Jordan Harbinger: [00:33:37] Who is encouraging you at this point?
Ed Latimore: [00:33:39] No one’s encouraging me at this point. At this point, I am 27, 28 I guess, looking at my future and going, “You know what I feel like when I think about this moment when I’m looking at my future making these decisions and in my head’s all dark and cold, I can project into the future. I know. I don’t to be some 33-year-old bum making $12 an hour. Who’s so unhappy to go to work but has to go to work to make the rent and that he’s sharing with two other adults who make other equally foolish decisions.” I saw that I projected it. I don’t want to be disliked. I want people to look up to me. I always wanted that. I wanted to be respected. At this point, it was easy and it seems easy. I guess I got some saying it’s easy. But what I mean is, when I say it’s easy, I mean that there were no other decisions that made sense to me. It was, “go do this, go do this.” At the very least, a worst case scenario fell trying to make your life better, but to just accept this situation even if you were terrible and the first time you went, because I used to say this, I’ll say, you know the first time I went to college I was emotionally immature.

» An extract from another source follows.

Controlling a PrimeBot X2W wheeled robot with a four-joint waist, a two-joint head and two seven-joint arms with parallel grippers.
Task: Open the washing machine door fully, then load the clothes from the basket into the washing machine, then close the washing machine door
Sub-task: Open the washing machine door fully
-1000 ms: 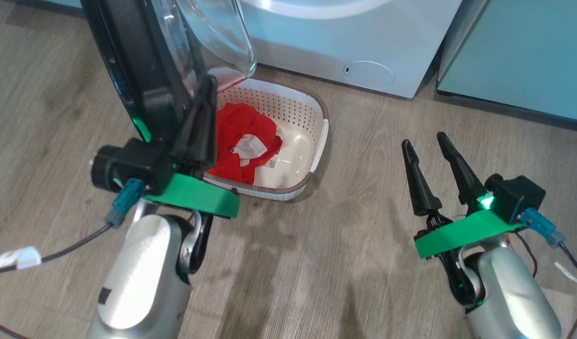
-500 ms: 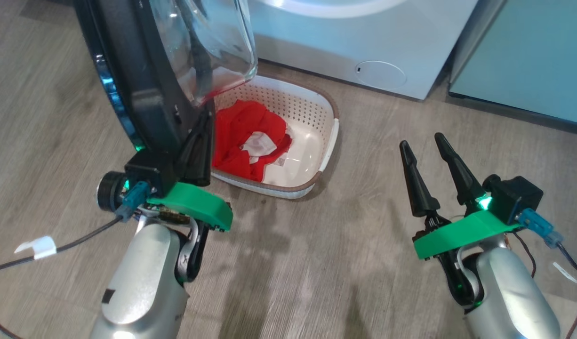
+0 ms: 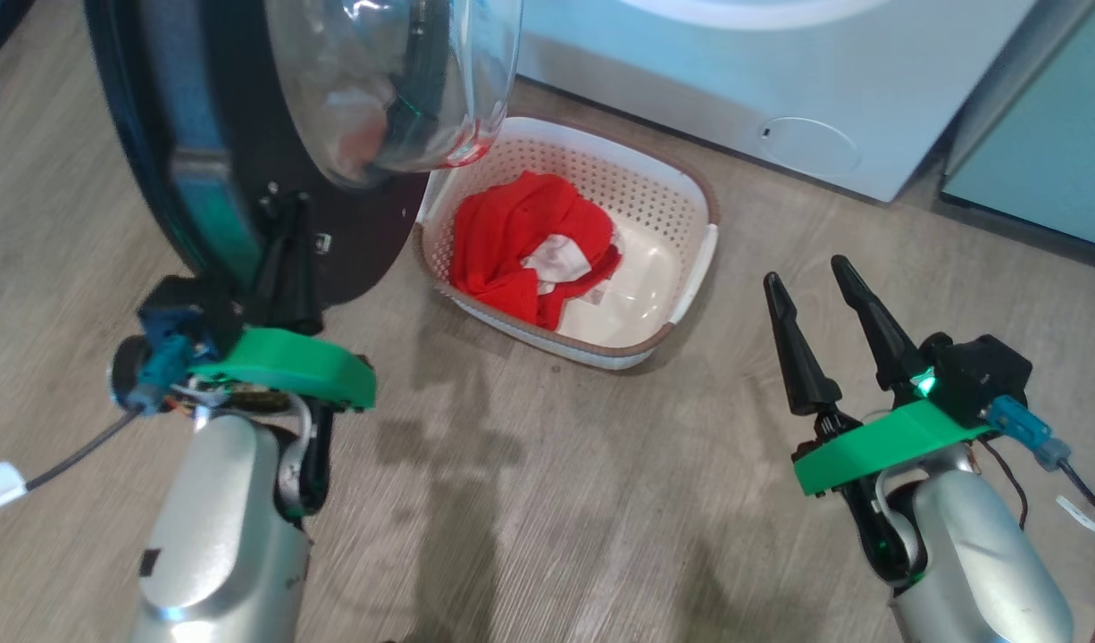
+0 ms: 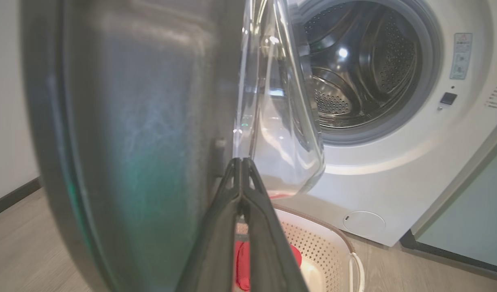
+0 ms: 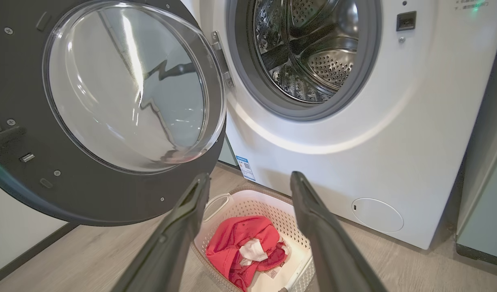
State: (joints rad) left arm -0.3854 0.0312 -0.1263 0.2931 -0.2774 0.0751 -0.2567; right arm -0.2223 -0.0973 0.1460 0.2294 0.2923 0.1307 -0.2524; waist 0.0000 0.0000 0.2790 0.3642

[00:34:54] I got sucked into the scene. Okay cool. But that was when you were 19. You’re 28 now, what’s your excuse? And I didn’t have one. I couldn’t make one for myself. So all that was left was the course of action that was to get me closer to being the person that I wanted to be. The person I believed that I could be.
Jordan Harbinger: [00:35:11] So you used this sort of visual as almost like visualization or projection and then you saw the scary future and you used that fear of mediocrity or going “back to where you came from” and that way at the projects and things like that. You used that fear to motivate you forward and that’s how you ended up dual physics-math major, fluent in French, getting into the boxing thing because it seems like you really realized, you had to remind yourself maybe not what you’re running away from, but what you’re trying really hard not to get sucked back in by.

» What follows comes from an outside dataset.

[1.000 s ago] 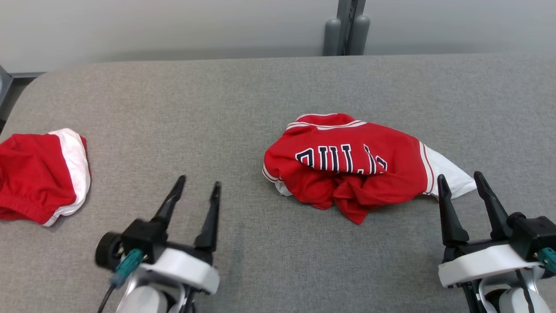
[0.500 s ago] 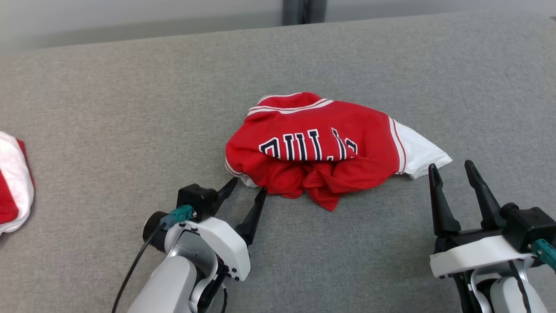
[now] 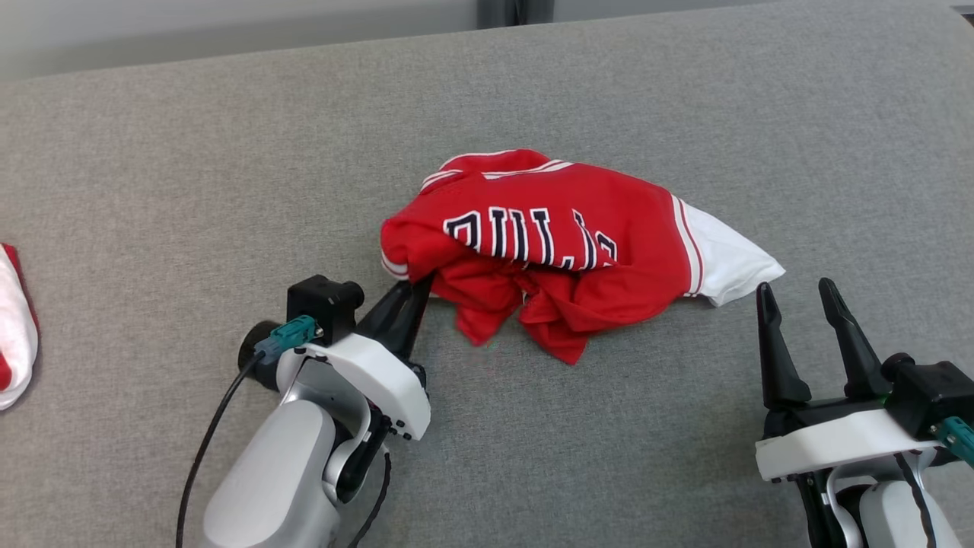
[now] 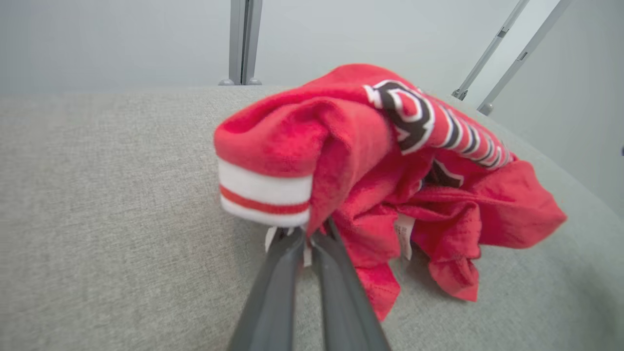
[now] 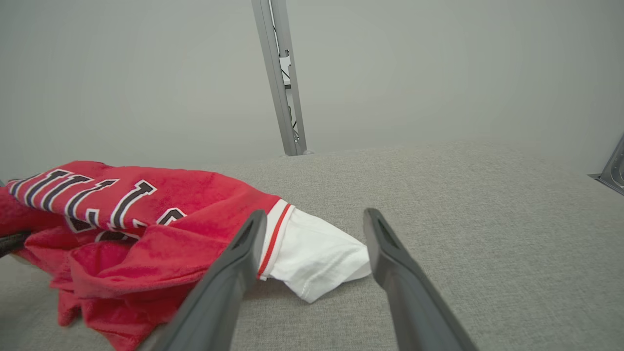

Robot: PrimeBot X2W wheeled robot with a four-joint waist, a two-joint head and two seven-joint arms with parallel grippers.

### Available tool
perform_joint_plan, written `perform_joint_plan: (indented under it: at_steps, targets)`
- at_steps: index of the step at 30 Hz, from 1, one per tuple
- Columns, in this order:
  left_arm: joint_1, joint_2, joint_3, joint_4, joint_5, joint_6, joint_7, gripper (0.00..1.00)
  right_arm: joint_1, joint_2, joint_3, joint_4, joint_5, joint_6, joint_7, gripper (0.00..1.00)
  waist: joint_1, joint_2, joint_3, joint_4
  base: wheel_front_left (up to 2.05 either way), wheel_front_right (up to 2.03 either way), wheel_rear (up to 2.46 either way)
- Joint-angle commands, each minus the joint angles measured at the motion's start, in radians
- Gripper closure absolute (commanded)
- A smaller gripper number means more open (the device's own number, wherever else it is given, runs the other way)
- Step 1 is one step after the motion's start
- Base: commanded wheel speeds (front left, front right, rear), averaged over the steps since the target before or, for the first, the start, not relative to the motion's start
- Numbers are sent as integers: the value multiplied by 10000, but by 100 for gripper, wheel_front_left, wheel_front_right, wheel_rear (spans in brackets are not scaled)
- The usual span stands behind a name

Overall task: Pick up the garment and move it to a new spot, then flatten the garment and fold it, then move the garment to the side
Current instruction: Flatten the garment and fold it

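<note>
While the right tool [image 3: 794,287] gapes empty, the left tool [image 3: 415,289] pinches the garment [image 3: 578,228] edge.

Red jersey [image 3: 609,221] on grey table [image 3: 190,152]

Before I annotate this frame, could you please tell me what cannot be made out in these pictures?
Head view: folds hide part of the lettering on the red garment.
Left wrist view: the garment's cuff covers the tips of the left tool, so how much cloth they pinch is unclear.
Head view: the left edge cuts off the red-and-white cloth.
</note>
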Motion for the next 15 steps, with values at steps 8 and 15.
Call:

Ed Latimore: [00:35:48] Right. You know, and those are the motivation can come from either places. You can either be trying to get away from something or are you going to be moving towards a thing. Now it’s best if you have both, right? I really think I had both working to my advantage.
Jordan Harbinger: [00:36:04] So you’ve done a lot of different professions, pursuits. You’re definitely a polymath, right? Chess, boxing, electrical engineering, physics, French. Do you have a heuristic for deciding what you want to pursue? How do you decide what to get into? I know it’s not just flipping. What’s the decision making process?
Ed Latimore: [00:36:23] Why do I choose these things? I originally chose math. I decided, you know, after I went to this thing called B Math at Fort Lee, Virginia, which is basic mechanical and electronic theory, 40 MOS that I get in the military, which was a 94 Alpha or land combat and missile systems, electrical repairer as a mouthful.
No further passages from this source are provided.